I strongly disagree with his analysis, as I know with SVB many things become possible which are simply impossible with NVB. Also, I find it unpragmatic (and appalling) that Fraley and with him legions of behaviorists, when they can’t have their way with pushing behavioristic jargon on people, start using bombastic terms such as superstition, indoctrination and purging of behavior, while, supposedly, we are only talking about conditioning. “While superstitiously indoctrinated students theoretically can be purged of their superstitious behavior, the necessary programs of reconditioning are typically so intense and so time consuming that the arrangements for them are more characteristic of protracted therapy than of academic instructional programs.” SVB is not therapy, but a totally different way of talking!!!

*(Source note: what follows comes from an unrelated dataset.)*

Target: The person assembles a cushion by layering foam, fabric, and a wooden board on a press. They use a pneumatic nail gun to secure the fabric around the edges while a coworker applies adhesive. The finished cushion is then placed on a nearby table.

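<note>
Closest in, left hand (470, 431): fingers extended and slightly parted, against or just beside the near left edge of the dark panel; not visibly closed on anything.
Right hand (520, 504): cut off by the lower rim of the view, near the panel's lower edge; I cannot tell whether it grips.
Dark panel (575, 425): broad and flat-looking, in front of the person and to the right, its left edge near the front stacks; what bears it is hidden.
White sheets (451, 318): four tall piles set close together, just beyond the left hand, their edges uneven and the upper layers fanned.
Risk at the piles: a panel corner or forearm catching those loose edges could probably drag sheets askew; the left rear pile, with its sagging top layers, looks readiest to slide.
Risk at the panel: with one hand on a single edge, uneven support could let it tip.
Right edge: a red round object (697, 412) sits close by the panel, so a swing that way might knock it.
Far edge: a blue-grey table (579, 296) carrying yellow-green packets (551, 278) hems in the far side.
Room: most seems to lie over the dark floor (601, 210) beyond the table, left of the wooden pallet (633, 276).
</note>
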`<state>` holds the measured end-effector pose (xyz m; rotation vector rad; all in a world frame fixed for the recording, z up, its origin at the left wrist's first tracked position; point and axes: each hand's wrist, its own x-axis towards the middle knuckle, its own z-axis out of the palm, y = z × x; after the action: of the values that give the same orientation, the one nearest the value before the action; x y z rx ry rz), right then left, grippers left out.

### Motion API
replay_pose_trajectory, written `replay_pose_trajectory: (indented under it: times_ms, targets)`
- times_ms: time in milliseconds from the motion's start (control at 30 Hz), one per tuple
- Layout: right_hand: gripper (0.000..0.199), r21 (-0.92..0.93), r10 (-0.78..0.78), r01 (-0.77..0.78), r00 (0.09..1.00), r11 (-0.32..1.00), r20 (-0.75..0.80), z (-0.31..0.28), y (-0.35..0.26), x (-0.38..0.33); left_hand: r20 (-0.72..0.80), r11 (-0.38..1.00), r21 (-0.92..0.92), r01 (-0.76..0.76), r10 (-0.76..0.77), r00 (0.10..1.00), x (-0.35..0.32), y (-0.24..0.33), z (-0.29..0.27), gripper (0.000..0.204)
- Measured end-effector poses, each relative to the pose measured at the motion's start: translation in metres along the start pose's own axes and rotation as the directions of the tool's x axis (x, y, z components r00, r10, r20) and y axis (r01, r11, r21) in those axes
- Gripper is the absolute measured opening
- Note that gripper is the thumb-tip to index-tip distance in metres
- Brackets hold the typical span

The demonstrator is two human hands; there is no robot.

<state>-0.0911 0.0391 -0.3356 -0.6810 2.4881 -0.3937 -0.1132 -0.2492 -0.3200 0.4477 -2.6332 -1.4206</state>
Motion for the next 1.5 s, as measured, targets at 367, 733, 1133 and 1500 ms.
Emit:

Fraley now makes a ridiculous, elitist’ proposal as he is clearly suggesting behaviorology should perhaps only be for the ‘happy few.’ He writes “As a matter of economy, science instruction, if it is to be effective and efficient within the constraints imposed by traditional instructional operations, must be directed to students who have been kept relatively free of superstitious indoctrination.” There are no such students (!) as we are all, whether we know it or not, admit it or not or are aware of it or not, conditioned by NVB. Fraley seems to realize something is wrong with his statement…“However, the selection of superstition–free students for programs designed to produce effective scientists is difficult within a superstitious culture.”